* [YOUR OBJECTIVE] Report back every line from the entries below in which the word "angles" occurs.

*** Opening of MATERIAL SHOWN ***

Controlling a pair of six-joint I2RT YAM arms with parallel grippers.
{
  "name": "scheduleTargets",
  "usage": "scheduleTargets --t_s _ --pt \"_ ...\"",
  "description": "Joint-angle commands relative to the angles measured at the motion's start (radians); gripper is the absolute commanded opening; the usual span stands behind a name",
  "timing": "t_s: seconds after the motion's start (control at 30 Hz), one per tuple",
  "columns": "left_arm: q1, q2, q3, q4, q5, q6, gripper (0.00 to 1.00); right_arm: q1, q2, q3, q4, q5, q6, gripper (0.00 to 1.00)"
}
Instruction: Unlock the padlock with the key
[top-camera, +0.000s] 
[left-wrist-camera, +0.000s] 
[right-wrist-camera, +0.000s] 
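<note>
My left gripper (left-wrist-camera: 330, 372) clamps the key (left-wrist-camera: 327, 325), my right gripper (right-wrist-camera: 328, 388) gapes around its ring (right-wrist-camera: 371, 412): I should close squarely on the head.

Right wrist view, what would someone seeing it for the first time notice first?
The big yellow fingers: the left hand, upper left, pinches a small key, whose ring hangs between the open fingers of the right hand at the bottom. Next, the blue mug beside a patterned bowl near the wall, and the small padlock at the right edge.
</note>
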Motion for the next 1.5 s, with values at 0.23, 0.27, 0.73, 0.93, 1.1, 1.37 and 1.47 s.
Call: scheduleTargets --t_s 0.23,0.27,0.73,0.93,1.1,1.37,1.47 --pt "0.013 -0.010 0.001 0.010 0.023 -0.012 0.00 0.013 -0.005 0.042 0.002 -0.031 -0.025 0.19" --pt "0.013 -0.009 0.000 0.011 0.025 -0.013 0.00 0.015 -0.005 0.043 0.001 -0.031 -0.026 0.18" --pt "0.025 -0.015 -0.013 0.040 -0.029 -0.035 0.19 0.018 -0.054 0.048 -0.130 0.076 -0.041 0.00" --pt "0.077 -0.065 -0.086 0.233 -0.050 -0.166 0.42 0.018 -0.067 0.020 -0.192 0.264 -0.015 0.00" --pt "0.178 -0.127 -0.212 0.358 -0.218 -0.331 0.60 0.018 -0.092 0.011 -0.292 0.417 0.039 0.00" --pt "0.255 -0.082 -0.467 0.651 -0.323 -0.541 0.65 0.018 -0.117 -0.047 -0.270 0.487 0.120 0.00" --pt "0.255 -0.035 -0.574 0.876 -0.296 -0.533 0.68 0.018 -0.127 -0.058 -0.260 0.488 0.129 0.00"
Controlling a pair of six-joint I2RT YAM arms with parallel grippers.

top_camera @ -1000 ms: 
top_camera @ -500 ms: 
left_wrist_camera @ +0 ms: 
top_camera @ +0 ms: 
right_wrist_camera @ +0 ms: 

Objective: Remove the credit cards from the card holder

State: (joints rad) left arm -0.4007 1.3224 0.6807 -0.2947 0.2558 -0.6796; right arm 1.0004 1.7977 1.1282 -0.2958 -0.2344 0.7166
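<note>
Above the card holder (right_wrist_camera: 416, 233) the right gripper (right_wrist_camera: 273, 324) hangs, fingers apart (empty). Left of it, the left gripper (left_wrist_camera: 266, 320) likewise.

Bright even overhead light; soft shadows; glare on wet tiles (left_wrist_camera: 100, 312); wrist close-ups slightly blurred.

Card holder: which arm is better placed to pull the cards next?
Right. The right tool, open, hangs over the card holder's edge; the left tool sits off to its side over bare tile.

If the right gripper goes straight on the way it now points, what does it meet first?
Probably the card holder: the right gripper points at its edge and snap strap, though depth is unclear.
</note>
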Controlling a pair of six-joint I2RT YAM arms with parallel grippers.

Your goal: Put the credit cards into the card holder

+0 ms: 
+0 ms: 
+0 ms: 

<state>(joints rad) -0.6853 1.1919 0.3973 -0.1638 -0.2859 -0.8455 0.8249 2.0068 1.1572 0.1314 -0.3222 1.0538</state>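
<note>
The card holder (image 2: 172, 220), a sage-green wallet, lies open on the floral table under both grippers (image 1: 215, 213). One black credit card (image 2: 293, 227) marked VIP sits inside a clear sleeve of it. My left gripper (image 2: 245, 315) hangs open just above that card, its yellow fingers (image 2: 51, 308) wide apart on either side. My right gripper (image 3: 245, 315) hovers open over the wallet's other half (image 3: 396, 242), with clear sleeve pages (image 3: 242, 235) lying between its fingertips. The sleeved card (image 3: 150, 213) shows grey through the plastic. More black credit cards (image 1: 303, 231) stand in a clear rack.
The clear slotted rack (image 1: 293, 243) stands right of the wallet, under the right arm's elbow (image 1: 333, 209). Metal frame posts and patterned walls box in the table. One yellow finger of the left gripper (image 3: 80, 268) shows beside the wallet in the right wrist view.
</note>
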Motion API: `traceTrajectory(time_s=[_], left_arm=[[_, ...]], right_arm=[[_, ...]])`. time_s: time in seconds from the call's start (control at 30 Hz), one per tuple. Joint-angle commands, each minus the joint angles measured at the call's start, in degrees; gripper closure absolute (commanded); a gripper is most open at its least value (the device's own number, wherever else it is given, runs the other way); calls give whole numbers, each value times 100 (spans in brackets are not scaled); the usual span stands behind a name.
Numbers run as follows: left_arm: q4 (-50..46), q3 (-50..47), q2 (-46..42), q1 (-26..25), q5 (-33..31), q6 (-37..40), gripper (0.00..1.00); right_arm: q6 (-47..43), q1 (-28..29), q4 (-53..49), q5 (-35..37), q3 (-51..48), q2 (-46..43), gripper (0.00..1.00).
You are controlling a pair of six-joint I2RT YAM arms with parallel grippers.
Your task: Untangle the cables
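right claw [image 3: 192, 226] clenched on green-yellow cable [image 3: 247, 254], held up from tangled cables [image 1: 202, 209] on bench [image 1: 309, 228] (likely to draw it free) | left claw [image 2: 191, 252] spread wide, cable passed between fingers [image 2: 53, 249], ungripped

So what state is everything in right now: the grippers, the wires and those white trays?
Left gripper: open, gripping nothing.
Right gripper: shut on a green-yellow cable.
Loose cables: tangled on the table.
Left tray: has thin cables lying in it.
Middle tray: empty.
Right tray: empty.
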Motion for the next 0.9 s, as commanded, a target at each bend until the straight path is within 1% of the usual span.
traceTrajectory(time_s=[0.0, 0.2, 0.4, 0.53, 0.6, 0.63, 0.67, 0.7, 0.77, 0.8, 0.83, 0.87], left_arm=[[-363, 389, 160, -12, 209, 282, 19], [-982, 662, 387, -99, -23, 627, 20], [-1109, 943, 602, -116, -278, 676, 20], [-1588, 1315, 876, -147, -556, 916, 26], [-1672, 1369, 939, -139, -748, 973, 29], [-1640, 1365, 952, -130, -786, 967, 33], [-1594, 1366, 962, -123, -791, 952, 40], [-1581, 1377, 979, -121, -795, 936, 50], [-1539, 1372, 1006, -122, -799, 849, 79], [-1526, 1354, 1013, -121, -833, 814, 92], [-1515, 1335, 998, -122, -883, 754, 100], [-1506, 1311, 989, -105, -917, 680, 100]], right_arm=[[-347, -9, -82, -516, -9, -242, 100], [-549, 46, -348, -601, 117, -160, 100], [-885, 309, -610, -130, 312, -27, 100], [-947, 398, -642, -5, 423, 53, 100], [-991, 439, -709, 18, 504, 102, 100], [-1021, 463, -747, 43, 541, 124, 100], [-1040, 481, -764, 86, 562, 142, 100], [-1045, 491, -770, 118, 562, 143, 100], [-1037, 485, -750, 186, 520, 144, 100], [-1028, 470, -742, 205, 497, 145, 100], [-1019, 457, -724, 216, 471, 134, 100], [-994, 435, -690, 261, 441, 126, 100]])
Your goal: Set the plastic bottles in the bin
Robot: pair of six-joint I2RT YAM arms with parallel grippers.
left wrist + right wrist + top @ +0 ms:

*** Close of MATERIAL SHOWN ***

* [REPLY]
  "description": "Joint-angle commands relative to the angles measured at the motion's start (radians); gripper is the absolute commanded opening; the usual span stands behind a name",
Motion API: `traceTrajectory(time_s=[_], left_arm=[[_, ...]], right_arm=[[_, ...]])`. time_s: time in seconds from the call's start (control at 30 Hz), one per tuple. Joint-angle commands, each minus the joint angles measured at the call's start, in degrees; gripper closure absolute (commanded); a gripper is most open at its least value (the device's own number, wherever else it is given, runs the other way); calls give whole numbers, each value times 100 (spans in brackets are not scaled); the usual span stands behind a name.

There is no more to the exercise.